10. The test method of claim 1 wherein the physical property is the
crosslinking temperature of the polymer or of the polymer
components which is determined by steps comprising (v) dissolving a
fluorescent dye as a tag in the polymer solution or polymer
component solution, (vi) preparing a plurality of coating films
from the solution in different sample vessels and exposing the
different sample vessels to different temperatures, (vii)

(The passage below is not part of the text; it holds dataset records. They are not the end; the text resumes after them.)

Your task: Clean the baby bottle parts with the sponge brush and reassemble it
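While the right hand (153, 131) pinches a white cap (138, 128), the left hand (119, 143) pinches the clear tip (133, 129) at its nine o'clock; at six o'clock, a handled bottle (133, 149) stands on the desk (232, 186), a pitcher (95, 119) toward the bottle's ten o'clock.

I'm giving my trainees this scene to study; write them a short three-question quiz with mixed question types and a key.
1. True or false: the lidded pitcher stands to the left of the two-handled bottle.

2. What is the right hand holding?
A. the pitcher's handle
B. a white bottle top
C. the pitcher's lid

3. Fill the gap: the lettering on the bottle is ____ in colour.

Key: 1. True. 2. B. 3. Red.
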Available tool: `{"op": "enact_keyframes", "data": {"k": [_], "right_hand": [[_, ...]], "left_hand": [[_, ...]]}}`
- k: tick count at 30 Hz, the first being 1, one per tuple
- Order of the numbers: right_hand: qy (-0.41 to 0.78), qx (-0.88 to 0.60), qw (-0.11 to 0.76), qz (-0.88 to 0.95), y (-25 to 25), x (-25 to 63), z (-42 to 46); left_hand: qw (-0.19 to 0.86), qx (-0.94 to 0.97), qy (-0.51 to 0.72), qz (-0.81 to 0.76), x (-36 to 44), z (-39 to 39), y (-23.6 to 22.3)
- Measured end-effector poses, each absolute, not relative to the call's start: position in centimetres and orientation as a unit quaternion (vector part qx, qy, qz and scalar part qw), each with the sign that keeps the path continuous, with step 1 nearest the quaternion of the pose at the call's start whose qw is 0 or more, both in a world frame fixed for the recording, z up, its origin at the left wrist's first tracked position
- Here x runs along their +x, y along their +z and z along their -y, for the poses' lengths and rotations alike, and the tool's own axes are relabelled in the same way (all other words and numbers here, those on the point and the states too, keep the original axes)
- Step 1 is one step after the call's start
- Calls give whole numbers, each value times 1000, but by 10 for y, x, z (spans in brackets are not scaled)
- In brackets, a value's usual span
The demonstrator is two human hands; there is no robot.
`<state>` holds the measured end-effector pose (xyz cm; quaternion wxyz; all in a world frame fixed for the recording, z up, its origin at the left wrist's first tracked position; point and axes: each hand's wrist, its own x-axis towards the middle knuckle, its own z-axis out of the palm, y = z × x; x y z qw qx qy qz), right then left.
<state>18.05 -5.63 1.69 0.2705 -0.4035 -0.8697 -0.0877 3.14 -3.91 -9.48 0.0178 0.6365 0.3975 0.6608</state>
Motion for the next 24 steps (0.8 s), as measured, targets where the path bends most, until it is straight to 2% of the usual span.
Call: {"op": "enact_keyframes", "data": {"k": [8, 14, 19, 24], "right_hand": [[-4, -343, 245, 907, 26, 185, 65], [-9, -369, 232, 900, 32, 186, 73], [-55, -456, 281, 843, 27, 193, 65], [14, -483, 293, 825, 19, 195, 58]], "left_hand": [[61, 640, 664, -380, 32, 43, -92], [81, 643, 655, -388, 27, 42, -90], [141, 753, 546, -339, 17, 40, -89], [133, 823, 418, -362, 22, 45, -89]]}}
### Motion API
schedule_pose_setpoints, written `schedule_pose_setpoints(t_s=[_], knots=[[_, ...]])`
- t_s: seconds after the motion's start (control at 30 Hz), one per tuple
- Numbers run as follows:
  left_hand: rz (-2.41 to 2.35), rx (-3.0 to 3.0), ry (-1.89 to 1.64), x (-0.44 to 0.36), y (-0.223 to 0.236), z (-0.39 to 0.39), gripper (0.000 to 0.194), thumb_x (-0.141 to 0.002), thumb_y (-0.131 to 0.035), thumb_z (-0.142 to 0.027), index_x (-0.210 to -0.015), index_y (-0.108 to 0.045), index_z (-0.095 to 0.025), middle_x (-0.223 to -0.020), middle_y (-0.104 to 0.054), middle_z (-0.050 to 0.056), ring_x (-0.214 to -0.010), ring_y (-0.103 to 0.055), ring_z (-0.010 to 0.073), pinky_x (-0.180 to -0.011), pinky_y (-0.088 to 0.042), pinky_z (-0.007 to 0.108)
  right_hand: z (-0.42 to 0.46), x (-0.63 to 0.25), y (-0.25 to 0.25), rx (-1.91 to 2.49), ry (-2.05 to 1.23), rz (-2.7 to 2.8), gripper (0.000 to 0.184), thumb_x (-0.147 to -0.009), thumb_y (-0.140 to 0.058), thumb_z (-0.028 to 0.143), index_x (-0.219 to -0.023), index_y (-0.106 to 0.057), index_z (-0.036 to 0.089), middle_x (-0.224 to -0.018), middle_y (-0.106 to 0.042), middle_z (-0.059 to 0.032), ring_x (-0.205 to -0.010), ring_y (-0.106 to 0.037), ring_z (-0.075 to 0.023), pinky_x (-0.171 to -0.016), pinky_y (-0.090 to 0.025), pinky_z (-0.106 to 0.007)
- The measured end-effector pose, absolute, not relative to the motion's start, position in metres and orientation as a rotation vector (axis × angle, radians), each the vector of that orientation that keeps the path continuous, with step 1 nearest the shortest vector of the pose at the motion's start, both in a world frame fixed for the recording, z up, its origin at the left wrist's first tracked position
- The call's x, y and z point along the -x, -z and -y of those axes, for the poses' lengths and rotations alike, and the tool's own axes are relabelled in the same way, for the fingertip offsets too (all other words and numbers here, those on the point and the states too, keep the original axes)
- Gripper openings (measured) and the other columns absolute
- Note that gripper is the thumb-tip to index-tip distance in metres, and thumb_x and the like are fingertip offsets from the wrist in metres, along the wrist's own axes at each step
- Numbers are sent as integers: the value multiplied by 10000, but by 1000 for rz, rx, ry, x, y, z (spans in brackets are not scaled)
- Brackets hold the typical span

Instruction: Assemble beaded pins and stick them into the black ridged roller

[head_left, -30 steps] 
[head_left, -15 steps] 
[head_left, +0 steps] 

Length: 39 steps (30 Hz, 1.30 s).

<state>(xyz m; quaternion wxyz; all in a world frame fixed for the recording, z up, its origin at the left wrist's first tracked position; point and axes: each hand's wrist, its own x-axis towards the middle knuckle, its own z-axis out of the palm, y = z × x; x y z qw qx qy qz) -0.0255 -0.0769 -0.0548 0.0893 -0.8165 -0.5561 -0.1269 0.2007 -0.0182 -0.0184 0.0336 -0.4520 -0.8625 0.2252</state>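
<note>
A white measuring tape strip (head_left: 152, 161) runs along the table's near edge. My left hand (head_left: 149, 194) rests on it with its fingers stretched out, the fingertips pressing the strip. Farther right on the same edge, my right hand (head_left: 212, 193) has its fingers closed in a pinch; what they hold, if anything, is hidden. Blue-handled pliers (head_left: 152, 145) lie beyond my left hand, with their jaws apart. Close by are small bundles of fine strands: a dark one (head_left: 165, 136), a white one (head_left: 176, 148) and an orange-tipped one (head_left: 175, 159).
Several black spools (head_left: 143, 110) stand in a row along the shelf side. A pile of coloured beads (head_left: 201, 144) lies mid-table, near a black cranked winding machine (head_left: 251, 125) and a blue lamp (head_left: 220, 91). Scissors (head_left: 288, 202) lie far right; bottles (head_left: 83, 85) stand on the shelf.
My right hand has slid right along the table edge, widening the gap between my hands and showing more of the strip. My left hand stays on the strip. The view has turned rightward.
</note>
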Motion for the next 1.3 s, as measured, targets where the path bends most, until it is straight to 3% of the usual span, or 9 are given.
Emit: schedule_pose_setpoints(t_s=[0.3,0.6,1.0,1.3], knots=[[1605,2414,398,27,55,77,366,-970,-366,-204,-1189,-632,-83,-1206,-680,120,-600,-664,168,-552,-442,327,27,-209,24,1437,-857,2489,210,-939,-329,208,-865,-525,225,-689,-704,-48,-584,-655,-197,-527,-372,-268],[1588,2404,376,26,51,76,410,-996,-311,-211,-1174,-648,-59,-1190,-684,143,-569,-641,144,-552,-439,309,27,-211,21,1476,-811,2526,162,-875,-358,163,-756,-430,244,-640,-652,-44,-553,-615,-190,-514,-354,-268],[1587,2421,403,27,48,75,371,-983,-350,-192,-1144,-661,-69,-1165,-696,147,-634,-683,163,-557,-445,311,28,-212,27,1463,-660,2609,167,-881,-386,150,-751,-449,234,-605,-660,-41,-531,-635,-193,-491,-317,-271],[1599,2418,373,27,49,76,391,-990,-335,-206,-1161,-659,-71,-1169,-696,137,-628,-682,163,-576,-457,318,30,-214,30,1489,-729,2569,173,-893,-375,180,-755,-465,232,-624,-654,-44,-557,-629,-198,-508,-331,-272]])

overlaying the resulting polymer film with an organic solvent that
swells the coating film and elutes the dye. (viii) using the
relative dye concentration of the eluates of the films baked at
different temperatures to determine the crosslinking
temperature.
11. A method for determining the effect of at least one component
of a coating composition on a coating composition comprising the
steps of I) preparing at least two different dye-containing films
from at least one polymer or polymer-forming component, and a dye,
and II) determining one or more physical properties selected from
the group consisting of degree of crosslinking, relative degree of
crosslinking, solvent resistance, crosslinking temperature, by II
a) overlaying at least two of the at least two different
dye-containing films with an organic solvent thereby eluting at
least a portion of the dye and, II b) characterizing the amount of
dye in the at least two eluates by an absorption or fluorescence
measurement.
12. The method of claim 11 wherein the at least two different films
are prepared under at least two different environmental
conditions.
13. The method of claim 11 wherein the two different environmental
conditions are different temperatures.
14. The method of claim 11 wherein the at least two different films
are overlayed with substantially the same volume of organic
solvent.
15. The method of claim 11 wherein the at least two different films
are overlayed for substantially the same amount of time.
16. The test method of claim 11 wherein the sample vessels have a
substantially planar base.
17. The method of claim 11 wherein the preparation vessel and/or
the sample vessel is a microtiter plate.
18. The method of claim 11 further comprising III) selecting the at
least one polymer or polymer forming component that forms the film
with the most favorable properties.
19. The method of claim 11 wherein the component of a coating
composition comprises a polymer, a crosslinker, a catalyst, a
wetting agent, a stabilizer, a levelling agent, an antioxidant, or
a plasticizer.
20. The method of claim 11 wherein the dye comprises a fluorescent
polyaromatic hydrocarbon or a derivative of a polyaromatic
hydrocarbon and the dye does not react with NCO, OH, amide, thiol,
COOH, SO.sub.3H or phosphate groups.
21. The method of claim 11 wherein in the preparation step I) the
at least one polymer forming component is a powder.
22. The method of claim 11 wherein the preparation step I)
comprises Ia) preparing at least one solution comprising one or
more polymer or polymer-forming component in at least one
preparation vessel, Ib) introducing an amount of the at least one
solution into at least two sample vessels, and Ic) forming a
polymer film having a film thickness of less than 500 .mu.m.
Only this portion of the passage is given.